So I was not able to develop an intuition to understand the explanation mentioned in this Lab. I am at this point not able to understand neural networks fully for that matter. So for this example, layer 1 has 2 units the first unit separates class 0 and 1 but how does it go about doing that?
If we just talk about the 1st unit and z = wx + b and relu with input data as given in the example, does that neuron try to find values of w and b to fit a decision boundary? or does it use find the values of w and b to minimize cost? Not able to visualize this is making difficult to understand.
And how is unit 0 able to only target class 0 and 1? and not Class 1 and 2 or in other words why unit 1 targets only those 2 classes and and not the others?

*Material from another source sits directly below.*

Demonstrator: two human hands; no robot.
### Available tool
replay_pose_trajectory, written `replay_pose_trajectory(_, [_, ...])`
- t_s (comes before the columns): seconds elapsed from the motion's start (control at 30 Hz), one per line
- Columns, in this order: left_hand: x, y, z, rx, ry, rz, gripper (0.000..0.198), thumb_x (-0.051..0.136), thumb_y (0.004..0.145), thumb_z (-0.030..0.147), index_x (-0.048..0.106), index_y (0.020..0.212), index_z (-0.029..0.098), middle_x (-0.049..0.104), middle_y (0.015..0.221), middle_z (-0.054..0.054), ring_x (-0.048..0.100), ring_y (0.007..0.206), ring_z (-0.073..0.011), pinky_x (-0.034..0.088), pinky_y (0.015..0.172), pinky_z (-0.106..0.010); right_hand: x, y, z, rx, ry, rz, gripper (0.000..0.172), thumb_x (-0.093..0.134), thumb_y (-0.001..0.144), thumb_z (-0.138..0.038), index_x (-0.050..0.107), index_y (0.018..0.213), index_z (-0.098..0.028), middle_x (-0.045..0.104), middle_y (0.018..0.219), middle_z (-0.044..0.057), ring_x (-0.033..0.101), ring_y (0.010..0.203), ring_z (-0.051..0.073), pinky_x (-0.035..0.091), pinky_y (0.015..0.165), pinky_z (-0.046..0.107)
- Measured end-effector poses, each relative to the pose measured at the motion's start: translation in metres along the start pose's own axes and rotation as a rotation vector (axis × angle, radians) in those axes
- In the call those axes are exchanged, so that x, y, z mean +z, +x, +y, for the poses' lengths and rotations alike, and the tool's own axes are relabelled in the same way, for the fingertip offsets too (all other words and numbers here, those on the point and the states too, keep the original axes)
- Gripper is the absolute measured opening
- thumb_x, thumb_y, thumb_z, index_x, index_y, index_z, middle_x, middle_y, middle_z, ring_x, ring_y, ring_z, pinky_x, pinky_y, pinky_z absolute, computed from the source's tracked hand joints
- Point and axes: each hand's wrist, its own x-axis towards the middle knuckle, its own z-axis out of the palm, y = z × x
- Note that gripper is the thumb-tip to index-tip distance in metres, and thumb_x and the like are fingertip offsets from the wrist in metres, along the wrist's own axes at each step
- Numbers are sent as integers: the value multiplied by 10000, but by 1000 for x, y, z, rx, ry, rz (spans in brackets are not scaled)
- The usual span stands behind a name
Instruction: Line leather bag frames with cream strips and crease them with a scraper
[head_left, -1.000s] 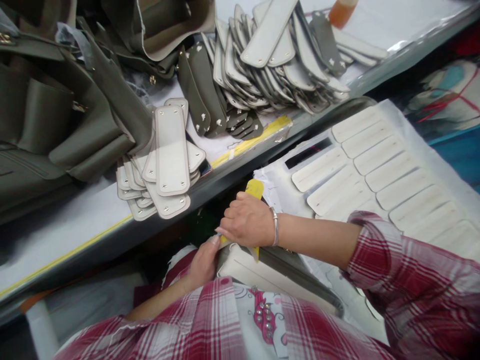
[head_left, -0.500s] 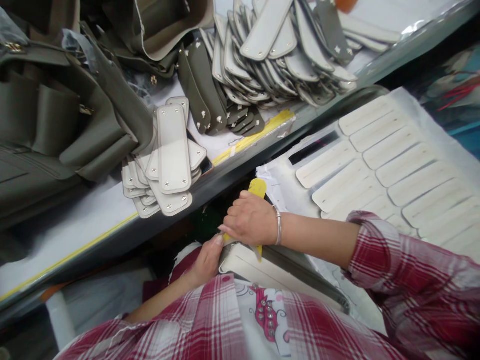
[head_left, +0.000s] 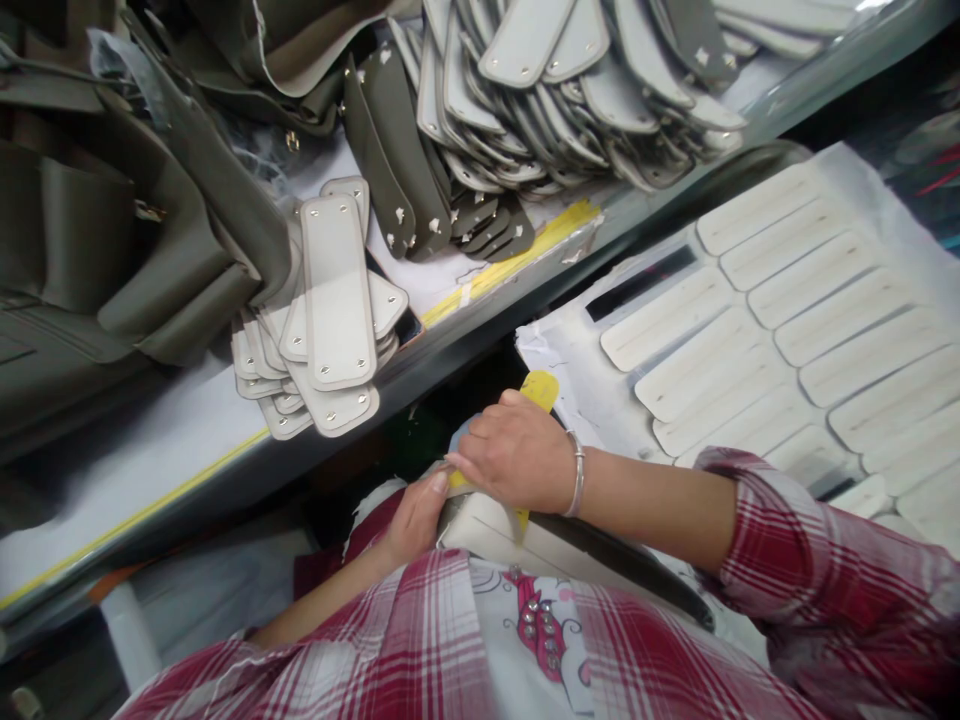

NN’s are trained so that the output layer minimizes the cost. Or said another way, only the output layer is aware of needing to make any decisions between true and false.
The hidden layer learns whatever is needed to help minimize the cost.
Mathematically, it works fine. Intuitively, it isn’t intuitive at all.
In that specific example what does it do mathematically with z = wx + b and relu function? What is the cost function there? Not sure if we discussed the cost function for relu in the lectures.
Just trying to understand And how is unit 0 able to only target class 0 and 1? and not Class 1 and 2 or in other words why unit 1 targets only those 2 classes and and not the others?
The cost function is only computed at the output layer.
The gradients of all of the weight and bias values (for all the hidden and output layers) uses calculus to compute the partial derivatives, starting from the output layer and “backpropagating” the errors into the hidden layers. We start from the output because that’s the only layer where we have labels for comparison.
The gradients are computed automatically by the TensorFLow layer definitions.
It isn’t. Why in particular do you believe this is how it works?
For each label, there is a corresponding unit in the output layer. That’s how a NN for classification is defined, and the data set is organized to support that. The gradients are computed for each network path from every output back into the hidden layers.
It is described in the explanation : “Unit 0 has separated classes 0 and 1 from classes 2 and 3.” So my question is why does Unit 0 separates classes 0 and 1 from classes 2 and 3 and Unit 1 separates classes 0 and 2 from classes 1 and 3 and not the other way around. I am trying to understand how that line is plotted in the graph above by Unit 0 and then by Unit 1.
At this point in the course, gradients in NN are not yet covered so my knowledge is just based on what has been taught so far in the course and basing my assumptions on that.
The form \vec{w} \cdot \vec{x} + b dictated that it is going to be a linear partition with respect to the dimensions in \vec{x}
Every neuron is \vec{w} \cdot \vec{x} + b and so each of them represents one linear partition with respect to the dimensions in their \vec{x}. Note that \vec{x} means the input to that neuron, and while the input is the same for all neurons in the same layer, the inputs are different for neurons among different layers.
Since the partitions are linear, the best they can do is to separate one or two classes from the rest, the worst might be that they don’t separate any classes (e.g. on the left hand side of the partition there is no sample, and all samples are on the right hand side)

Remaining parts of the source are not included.